Brown, L.D., Cai, T.T., DasGupta, A. 2001. Interval estimation for a
binomial
proportion. Statistical Science 16: 101-133.

This should be accessible to many, if not all, Statalist members at

<http://projecteuclid.org/DPubS/Repository/1.0/Disseminate?handle=euclid
.ss/1009213286&view=body&content-type=pdf_1>

Nick
n.j.cox@durham.ac.uk

Maarten buis

Actually, exact confidence intervals are not as exact as the name
suggests, especially in the case of small proportions. These confidence
interval tends to be conservative, see: (Agresti 2002, pp. 18-19) and
the simulation below. If the exact method where truely exact in all
regards, than the proportion of 95% confidence intervals containing the
true proportion should be .95. In actual fact the proportion is higher,
this is what I mean with the interval being conservative.
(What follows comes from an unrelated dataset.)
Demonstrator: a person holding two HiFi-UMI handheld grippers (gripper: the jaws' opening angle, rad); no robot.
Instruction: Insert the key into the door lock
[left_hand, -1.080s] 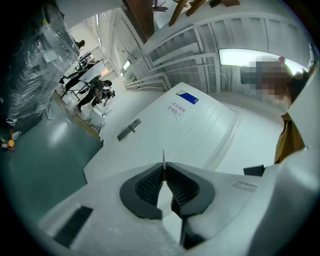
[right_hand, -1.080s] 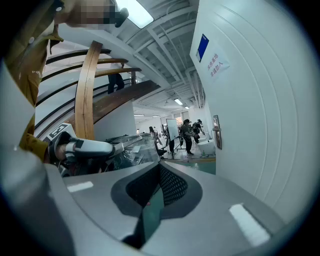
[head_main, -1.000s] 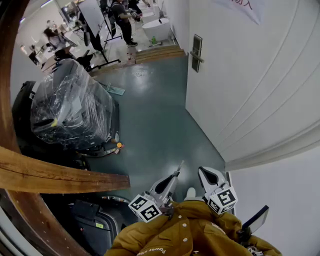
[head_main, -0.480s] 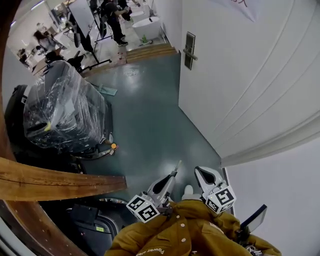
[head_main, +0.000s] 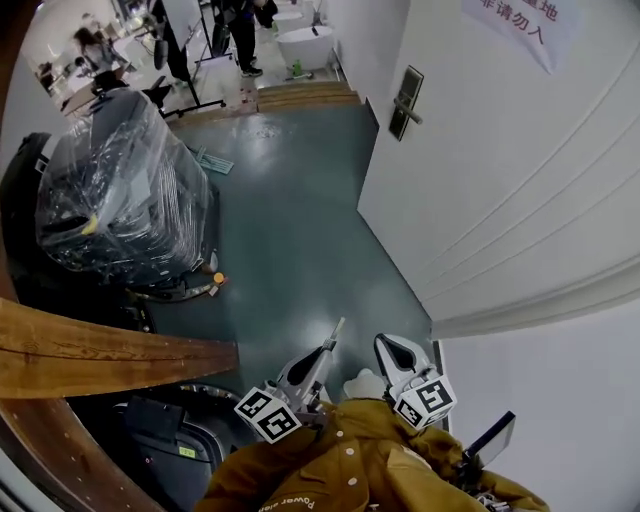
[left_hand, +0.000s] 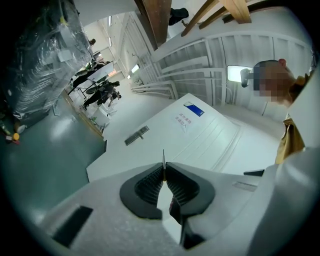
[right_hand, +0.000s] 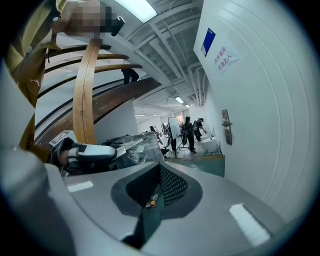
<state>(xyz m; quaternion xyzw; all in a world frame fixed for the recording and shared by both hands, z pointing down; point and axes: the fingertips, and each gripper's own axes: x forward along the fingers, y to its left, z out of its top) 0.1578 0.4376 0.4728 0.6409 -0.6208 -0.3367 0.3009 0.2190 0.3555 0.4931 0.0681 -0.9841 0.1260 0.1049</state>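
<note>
A thin silver key (left_hand: 163, 156) sticks out from the tips of my left gripper (left_hand: 164, 170), which is shut on it. In the head view the left gripper (head_main: 322, 350) and key (head_main: 336, 327) point along the green floor, beside the white door (head_main: 500, 180). The door lock, a dark plate with a lever handle (head_main: 404, 103), is mounted far ahead on that door; it also shows as the plate (left_hand: 136, 135) and the plate (right_hand: 227, 127). My right gripper (head_main: 386, 347) is shut with nothing in it (right_hand: 159, 167), just right of the left one.
A plastic-wrapped machine (head_main: 110, 190) stands at the left of the floor. A curved wooden beam (head_main: 90, 355) crosses the lower left. Far ahead are a wooden step (head_main: 305, 97), a white tub (head_main: 303, 45) and people. A sign (head_main: 520, 25) hangs on the door.
Both grippers and the view have moved forward along the door. The lock plate now sits further right in the head view. The grip on the key is unchanged.
</note>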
*--------------- begin example ----------------------------
set more off
capture program drop sim
program define sim, rclass
drop _all
set obs 1000
gen x = uniform()<.99
ci x, binomial
return scalar correct = r(lb)<.99 & r(ub)>.99
end
simulate correct=r(correct), reps(10000): sim
sum correct
*------------------- end example --------------------------
(For more on how to use examples I sent to the Statalist, see
http://home.fsw.vu.nl/m.buis/stata/exampleFAQ.html )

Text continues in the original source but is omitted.